Помню, как резко обострился слух и чувствительность у матери, когда родилась София. Она же реагировала на каждый шорох и слышала дочь чуть ли не за километр. Я удивлялся: как так? Теперь понимаю.
Марина осторожно заглядывает в конверт и улыбается.
— Мой шладенький, — растроганно шепчет она.
Ее глаза наливаются слезами, она всхлипывает.
— Ты чего? — гладит ее по плечу Алиса.
— Он такой краси-и-ивый! Такой… такой…
И я с ней полностью согласен. Не хватит всех слов мира, чтобы описать, какой чудный у нас с Алисой вышел сын.
Перевожу взгляд на фотографа, и тот кивает. Мол, все отснял. Я специально попросил его делать естественные снимки, без построений в ряд.
— Ну что, пора домой? — говорю я, когда замечаю, что уже и у Алисы глаза на мокром месте.
Того и гляди, мои дамы вот-вот зальют счастливыми слезами порог роддома.
Они кивают, и мы идем к машине, что ждет нас неподалеку. Мы с Алисой садимся на заднее сиденье, и всю дорогу я то и дело заглядываю в конверт, а потом и вовсе прошу подержать сына. Радуюсь, что Алиса не против.
А еще радуюсь, что она рядом. Я ведь не дурак, вижу, как она старается держаться в стороне от меня. Так, чтобы мы не касались друг друга. Только вот тут у нее нет такой возможности, и я балдею от того, что она так близко. Скажи мне кто, что буду кайфовать просто потому, что могу «невзначай» касаться девушки, еще с год назад точно не поверил бы.
Я возвращаю Никиту Алисе, только когда мы выходим на улицу.
Вскоре дружно поднимаемся на нужный этаж и проходим в квартиру Марины.
Тут тоже везде шары, цветы и огромный плакат с немного кривоватой надписью: «Добро пожаловать домой!»
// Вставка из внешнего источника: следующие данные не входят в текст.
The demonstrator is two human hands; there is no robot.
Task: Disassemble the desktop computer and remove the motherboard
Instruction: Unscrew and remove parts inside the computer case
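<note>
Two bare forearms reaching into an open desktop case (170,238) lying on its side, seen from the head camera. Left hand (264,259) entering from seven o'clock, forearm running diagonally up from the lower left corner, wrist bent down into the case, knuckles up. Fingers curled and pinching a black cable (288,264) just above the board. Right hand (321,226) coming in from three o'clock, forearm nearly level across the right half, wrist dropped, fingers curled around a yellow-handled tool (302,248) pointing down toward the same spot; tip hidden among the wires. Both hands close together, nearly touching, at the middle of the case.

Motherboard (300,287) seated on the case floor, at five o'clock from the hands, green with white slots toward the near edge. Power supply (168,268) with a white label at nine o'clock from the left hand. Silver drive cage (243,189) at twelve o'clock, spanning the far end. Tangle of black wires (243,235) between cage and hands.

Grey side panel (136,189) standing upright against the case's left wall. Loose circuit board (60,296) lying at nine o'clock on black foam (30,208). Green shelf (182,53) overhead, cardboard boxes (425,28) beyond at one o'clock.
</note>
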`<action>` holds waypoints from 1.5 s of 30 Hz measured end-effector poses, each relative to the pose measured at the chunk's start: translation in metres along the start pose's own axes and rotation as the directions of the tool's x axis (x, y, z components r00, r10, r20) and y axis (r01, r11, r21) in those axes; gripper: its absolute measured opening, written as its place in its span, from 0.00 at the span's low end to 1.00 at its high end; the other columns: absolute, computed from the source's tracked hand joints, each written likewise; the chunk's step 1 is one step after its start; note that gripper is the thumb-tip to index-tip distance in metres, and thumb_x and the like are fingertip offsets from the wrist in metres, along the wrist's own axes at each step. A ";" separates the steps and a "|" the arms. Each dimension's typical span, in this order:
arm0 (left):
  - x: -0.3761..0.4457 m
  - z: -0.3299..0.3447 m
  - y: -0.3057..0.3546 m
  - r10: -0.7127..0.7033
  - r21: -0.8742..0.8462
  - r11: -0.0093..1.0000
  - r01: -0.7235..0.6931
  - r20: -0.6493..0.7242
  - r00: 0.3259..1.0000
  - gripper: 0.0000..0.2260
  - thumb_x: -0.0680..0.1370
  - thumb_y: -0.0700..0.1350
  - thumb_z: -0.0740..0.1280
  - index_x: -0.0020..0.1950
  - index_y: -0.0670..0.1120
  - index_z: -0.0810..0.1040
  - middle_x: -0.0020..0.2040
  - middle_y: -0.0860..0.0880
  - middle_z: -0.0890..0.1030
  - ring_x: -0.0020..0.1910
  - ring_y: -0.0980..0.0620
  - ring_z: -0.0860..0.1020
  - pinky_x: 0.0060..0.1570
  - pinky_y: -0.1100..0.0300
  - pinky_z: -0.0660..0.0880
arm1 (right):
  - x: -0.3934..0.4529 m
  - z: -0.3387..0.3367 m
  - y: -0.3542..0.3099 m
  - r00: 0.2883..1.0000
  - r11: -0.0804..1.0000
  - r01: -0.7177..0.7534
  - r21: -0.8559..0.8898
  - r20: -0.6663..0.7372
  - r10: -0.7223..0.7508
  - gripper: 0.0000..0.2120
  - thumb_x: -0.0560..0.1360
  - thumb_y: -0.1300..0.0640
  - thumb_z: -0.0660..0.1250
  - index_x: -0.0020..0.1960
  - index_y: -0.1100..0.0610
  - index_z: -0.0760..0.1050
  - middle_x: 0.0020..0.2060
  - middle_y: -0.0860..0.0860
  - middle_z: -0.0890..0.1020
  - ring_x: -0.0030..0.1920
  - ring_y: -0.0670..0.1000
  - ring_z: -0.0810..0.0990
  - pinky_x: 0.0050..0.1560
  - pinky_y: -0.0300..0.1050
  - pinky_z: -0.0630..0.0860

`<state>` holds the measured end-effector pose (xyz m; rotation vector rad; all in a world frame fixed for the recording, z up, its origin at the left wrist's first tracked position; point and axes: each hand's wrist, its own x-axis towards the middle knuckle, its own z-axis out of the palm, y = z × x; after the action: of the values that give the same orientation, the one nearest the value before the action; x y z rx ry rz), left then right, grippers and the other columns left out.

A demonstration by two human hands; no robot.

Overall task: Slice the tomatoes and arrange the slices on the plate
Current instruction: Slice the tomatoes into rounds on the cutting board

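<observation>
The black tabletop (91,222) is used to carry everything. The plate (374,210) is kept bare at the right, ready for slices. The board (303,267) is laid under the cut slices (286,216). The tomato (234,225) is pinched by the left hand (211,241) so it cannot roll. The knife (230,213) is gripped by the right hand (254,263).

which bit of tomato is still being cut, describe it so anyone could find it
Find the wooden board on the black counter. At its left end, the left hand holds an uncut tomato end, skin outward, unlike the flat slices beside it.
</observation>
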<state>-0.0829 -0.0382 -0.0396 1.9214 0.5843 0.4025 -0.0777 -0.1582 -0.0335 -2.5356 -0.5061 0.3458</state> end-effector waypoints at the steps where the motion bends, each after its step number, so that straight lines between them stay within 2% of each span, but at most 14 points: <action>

Сам рисовал. И да, художник из меня так себе. Но главное ведь внимание, так?
Однако нам тут же становится не до украшений, потому что Никита вдруг начинает хныкать.
— Ой, наверное, проголодался. Или напрудонил. Я скоро, — говорит Алиса и уходит в спальню, а мы с Мариной остаемся вдвоем.